Les sacrifices humains ont été pratiqués par les populations de Palestine ; les
Cananéens et les Phéniciens brûlaient des enfants en l’honneur de leur dieu Moloch.
Les sacrifices d’enfants étaient également pratiqués dans le royaume d’Israël, nom
donné au royaume du nord qui se sépara du royaume de Juda à la mort de Salomon.
Selon 2 Rois 17,17 : Ils (les hommes d’Israël) ont fait passer par le feu leurs fils et
leurs filles, … ils ont fait ce qui est mal aux yeux du Seigneur, ils ont servi les idoles
et, pour ces raisons, le Seigneur les a écarté loin de sa présence : les habitants
d’Israël furent déporté en Assyrie et le royaume du nord disparut en 721.
Les sacrifices humains étaient également en usage dans le royaume de Juda, au
sud. Ainsi le roi Ahaz, qui régna sur Juda de 735 à 716 (au moment de la disparition
du royaume du nord), ne fit pas ce qui est droit aux yeux du Seigneur, comme l’avait
fait le roi David son ancêtre, mais, entre autres abominations, (2 Rois 16, 3) il suivit le
chemin des rois d’Israël et même fit passer son fils par le feu .

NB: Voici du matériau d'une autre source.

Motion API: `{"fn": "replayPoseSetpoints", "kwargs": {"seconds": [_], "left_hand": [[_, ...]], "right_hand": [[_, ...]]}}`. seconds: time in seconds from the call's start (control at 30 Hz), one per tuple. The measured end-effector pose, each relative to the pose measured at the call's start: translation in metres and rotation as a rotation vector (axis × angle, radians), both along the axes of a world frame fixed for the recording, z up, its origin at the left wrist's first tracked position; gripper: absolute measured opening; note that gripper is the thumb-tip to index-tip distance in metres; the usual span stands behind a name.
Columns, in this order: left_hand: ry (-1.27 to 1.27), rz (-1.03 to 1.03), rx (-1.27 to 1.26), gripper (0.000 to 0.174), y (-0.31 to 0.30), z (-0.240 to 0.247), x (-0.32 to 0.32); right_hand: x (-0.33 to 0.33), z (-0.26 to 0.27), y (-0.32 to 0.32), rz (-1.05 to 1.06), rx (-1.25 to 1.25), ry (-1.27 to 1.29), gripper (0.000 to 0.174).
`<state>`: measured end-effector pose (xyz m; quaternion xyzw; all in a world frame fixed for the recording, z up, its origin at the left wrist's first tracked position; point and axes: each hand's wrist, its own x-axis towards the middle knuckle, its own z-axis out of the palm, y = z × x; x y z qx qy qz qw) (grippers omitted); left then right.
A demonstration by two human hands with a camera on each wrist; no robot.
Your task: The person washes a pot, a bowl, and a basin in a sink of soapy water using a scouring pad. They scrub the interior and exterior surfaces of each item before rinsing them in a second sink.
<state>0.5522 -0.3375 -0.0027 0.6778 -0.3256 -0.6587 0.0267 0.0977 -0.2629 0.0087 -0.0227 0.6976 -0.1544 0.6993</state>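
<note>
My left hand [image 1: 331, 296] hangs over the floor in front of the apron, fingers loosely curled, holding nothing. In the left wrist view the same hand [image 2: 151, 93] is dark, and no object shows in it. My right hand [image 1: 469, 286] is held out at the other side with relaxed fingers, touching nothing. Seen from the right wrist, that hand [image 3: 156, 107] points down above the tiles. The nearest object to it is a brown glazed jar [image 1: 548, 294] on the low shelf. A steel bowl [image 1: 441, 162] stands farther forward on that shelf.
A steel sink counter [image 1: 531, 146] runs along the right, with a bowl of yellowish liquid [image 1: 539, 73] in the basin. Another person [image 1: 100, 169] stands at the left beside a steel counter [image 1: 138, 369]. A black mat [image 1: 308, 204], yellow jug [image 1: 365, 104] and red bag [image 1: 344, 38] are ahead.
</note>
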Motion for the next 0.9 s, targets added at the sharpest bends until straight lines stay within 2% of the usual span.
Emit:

Le roi Ezékias succéda à son père Ahaz sur le trône de Juda. A l’opposé de son
père, il demeura attaché au Seigneur sans se détourner de lui. Il garda les
commandements que le Seigneur avait prescrit à Moïse. Le Seigneur était avec lui, il
réussissait dans tout ce qu’il entreprenait (2 R 18, 6-7).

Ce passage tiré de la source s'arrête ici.